BEGIN
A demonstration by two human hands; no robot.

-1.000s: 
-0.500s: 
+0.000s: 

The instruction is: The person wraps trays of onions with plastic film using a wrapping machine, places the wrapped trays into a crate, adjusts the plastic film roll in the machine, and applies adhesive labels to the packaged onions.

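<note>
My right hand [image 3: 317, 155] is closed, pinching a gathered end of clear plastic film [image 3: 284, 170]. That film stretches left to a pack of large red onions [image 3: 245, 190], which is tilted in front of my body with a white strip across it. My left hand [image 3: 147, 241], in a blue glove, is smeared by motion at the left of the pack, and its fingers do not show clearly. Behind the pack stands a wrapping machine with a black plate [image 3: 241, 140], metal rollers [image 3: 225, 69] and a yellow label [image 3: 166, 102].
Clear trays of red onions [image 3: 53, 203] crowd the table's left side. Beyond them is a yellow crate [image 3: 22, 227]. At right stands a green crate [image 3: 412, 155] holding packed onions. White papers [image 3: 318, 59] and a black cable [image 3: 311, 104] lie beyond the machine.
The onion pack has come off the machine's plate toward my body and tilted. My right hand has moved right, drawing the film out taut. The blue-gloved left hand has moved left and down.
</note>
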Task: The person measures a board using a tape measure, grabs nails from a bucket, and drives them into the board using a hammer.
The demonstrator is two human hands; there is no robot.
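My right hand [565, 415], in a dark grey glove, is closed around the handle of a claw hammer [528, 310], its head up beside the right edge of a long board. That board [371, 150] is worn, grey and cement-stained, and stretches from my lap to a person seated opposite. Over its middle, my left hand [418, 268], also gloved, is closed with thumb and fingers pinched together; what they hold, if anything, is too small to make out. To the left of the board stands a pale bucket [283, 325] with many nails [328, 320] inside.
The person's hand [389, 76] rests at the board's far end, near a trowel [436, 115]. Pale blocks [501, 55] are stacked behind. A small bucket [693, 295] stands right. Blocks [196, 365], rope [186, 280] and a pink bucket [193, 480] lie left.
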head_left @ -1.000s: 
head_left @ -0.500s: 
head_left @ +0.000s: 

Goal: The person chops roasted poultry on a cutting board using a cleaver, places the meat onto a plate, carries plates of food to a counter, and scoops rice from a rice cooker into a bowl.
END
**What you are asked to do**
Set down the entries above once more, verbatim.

**Answer to this task**
A demonstration by two human hands; no robot.

-1.000s: 
-0.500s: 
+0.000s: 

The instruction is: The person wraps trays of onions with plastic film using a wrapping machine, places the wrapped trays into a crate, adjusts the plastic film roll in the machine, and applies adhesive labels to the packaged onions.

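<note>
My right hand [image 3: 317, 155] is closed, pinching a gathered end of clear plastic film [image 3: 284, 170]. That film stretches left to a pack of large red onions [image 3: 245, 190], which is tilted in front of my body with a white strip across it. My left hand [image 3: 147, 241], in a blue glove, is smeared by motion at the left of the pack, and its fingers do not show clearly. Behind the pack stands a wrapping machine with a black plate [image 3: 241, 140], metal rollers [image 3: 225, 69] and a yellow label [image 3: 166, 102].
Clear trays of red onions [image 3: 53, 203] crowd the table's left side. Beyond them is a yellow crate [image 3: 22, 227]. At right stands a green crate [image 3: 412, 155] holding packed onions. White papers [image 3: 318, 59] and a black cable [image 3: 311, 104] lie beyond the machine.
The onion pack has come off the machine's plate toward my body and tilted. My right hand has moved right, drawing the film out taut. The blue-gloved left hand has moved left and down.
</note>
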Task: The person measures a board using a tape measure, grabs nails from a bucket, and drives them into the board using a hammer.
The demonstrator is two human hands; there is no robot.
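My right hand [565, 415], in a dark grey glove, is closed around the handle of a claw hammer [528, 310], its head up beside the right edge of a long board. That board [371, 150] is worn, grey and cement-stained, and stretches from my lap to a person seated opposite. Over its middle, my left hand [418, 268], also gloved, is closed with thumb and fingers pinched together; what they hold, if anything, is too small to make out. To the left of the board stands a pale bucket [283, 325] with many nails [328, 320] inside.
The person's hand [389, 76] rests at the board's far end, near a trowel [436, 115]. Pale blocks [501, 55] are stacked behind. A small bucket [693, 295] stands right. Blocks [196, 365], rope [186, 280] and a pink bucket [193, 480] lie left.
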head_left @ -1.000s: 
head_left @ -0.500s: 
head_left @ +0.000s: 

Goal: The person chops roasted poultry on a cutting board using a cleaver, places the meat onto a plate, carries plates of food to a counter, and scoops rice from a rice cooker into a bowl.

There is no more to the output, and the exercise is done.